Without the pictures, write the listing out again exactly as it appears.

> Data below:
_ _ _
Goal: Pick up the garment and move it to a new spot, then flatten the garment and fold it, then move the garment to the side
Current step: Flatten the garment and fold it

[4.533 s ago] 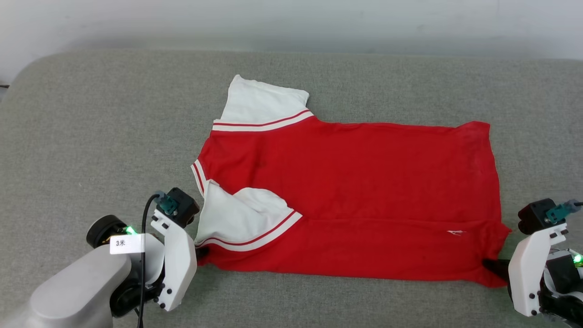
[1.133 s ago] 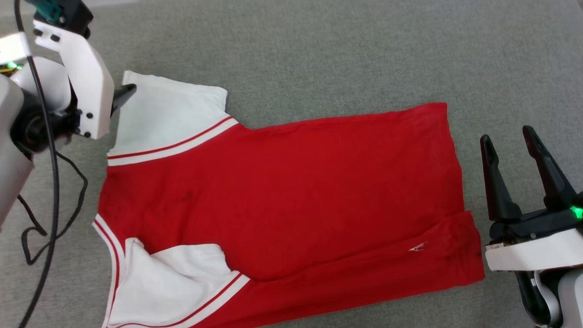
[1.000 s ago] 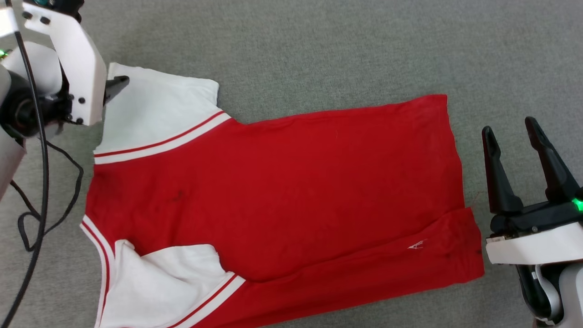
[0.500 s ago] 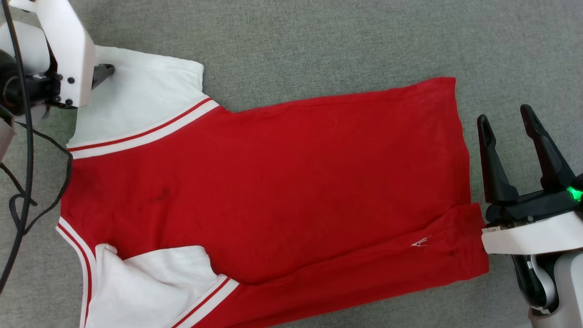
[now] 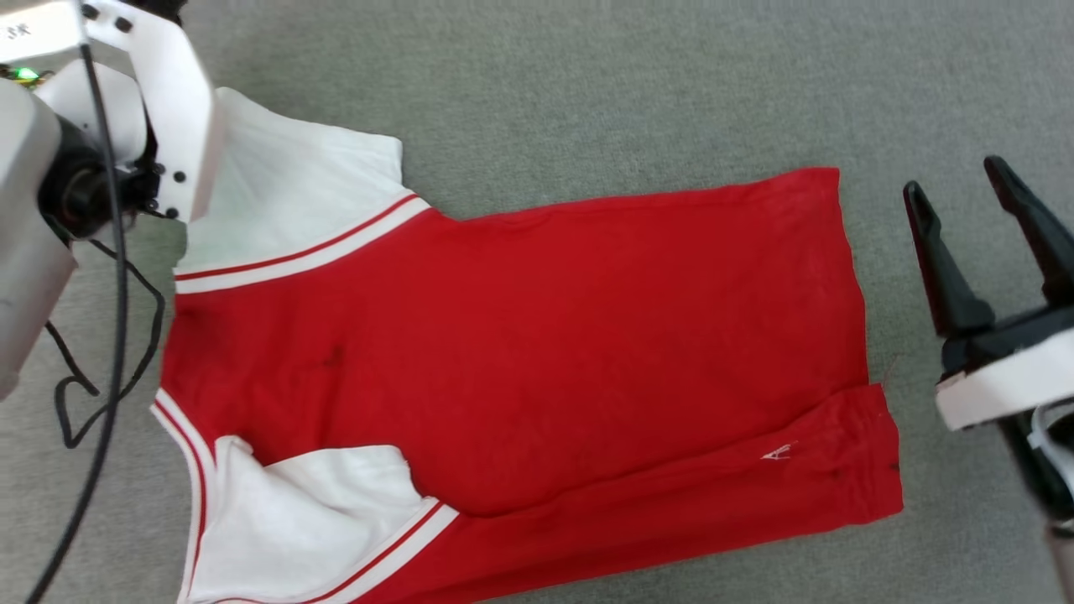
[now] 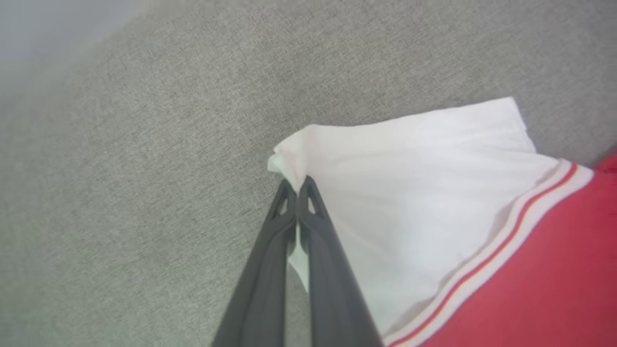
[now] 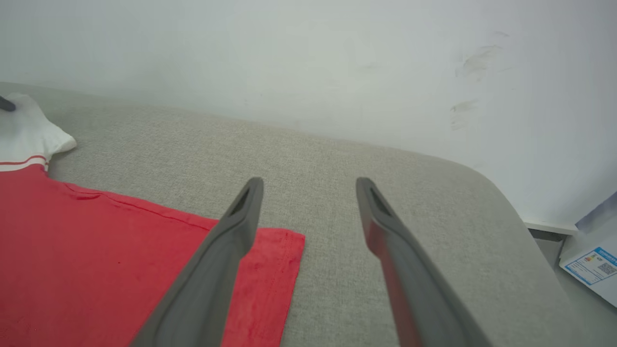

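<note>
Grey fabric worktop [image 5: 587, 84], white wall [image 7: 289, 72] behind.
Head view: garment [image 5: 520, 335] lying flat, near long edge folded over; right gripper [image 5: 954, 178] spread, empty, just beside hem. Tiny white logo [image 5: 776, 453] unreadable.
Left wrist view: left gripper [image 6: 299, 185] pressed together, pinching far sleeve corner [image 6: 289, 156]. Best, I judge: draw outward, low, gently, until sleeve lies smooth.
Right wrist view: blue-white label [image 7: 590, 265] too small to read.

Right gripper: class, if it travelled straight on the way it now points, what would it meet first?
Probably the bare grey cushion beyond the T-shirt's hem, then the white wall; depth is unclear.
</note>
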Robot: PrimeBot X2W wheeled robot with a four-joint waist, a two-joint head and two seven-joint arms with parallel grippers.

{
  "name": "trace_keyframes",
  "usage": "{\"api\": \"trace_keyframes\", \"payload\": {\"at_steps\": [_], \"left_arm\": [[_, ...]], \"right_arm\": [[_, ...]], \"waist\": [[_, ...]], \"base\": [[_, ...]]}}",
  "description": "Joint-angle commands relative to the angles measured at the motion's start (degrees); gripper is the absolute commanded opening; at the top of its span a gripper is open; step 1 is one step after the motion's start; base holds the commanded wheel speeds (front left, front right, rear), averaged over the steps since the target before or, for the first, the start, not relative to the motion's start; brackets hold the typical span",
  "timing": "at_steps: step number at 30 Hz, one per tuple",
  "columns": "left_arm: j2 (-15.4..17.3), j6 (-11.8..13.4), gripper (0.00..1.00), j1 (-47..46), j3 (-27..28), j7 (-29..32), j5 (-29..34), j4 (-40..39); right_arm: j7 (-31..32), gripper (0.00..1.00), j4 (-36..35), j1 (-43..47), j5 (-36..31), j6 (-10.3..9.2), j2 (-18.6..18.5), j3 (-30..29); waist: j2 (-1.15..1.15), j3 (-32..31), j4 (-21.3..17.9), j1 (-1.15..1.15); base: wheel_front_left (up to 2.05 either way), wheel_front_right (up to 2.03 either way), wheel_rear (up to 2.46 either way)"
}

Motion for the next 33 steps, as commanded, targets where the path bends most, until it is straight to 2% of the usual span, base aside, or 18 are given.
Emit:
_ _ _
> Output of the task:
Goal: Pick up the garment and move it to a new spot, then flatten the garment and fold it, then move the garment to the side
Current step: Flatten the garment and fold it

[4.533 s ago] 
[1.133 s ago] 
[1.000 s ago] 
[0.500 s ago] 
[now] 
[now] 
[now] 

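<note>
Grey fabric worktop [image 5: 587, 84], white wall [image 7: 289, 72] behind.
Head view: garment [image 5: 520, 335] lying flat, near long edge folded over; right gripper [image 5: 954, 178] spread, empty, just beside hem. Tiny white logo [image 5: 776, 453] unreadable.
Left wrist view: left gripper [image 6: 299, 185] pressed together, pinching far sleeve corner [image 6: 289, 156]. Best, I judge: draw outward, low, gently, until sleeve lies smooth.
Right wrist view: blue-white label [image 7: 590, 265] too small to read.

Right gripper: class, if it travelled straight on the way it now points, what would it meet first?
Probably the bare grey cushion beyond the T-shirt's hem, then the white wall; depth is unclear.
</note>
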Robot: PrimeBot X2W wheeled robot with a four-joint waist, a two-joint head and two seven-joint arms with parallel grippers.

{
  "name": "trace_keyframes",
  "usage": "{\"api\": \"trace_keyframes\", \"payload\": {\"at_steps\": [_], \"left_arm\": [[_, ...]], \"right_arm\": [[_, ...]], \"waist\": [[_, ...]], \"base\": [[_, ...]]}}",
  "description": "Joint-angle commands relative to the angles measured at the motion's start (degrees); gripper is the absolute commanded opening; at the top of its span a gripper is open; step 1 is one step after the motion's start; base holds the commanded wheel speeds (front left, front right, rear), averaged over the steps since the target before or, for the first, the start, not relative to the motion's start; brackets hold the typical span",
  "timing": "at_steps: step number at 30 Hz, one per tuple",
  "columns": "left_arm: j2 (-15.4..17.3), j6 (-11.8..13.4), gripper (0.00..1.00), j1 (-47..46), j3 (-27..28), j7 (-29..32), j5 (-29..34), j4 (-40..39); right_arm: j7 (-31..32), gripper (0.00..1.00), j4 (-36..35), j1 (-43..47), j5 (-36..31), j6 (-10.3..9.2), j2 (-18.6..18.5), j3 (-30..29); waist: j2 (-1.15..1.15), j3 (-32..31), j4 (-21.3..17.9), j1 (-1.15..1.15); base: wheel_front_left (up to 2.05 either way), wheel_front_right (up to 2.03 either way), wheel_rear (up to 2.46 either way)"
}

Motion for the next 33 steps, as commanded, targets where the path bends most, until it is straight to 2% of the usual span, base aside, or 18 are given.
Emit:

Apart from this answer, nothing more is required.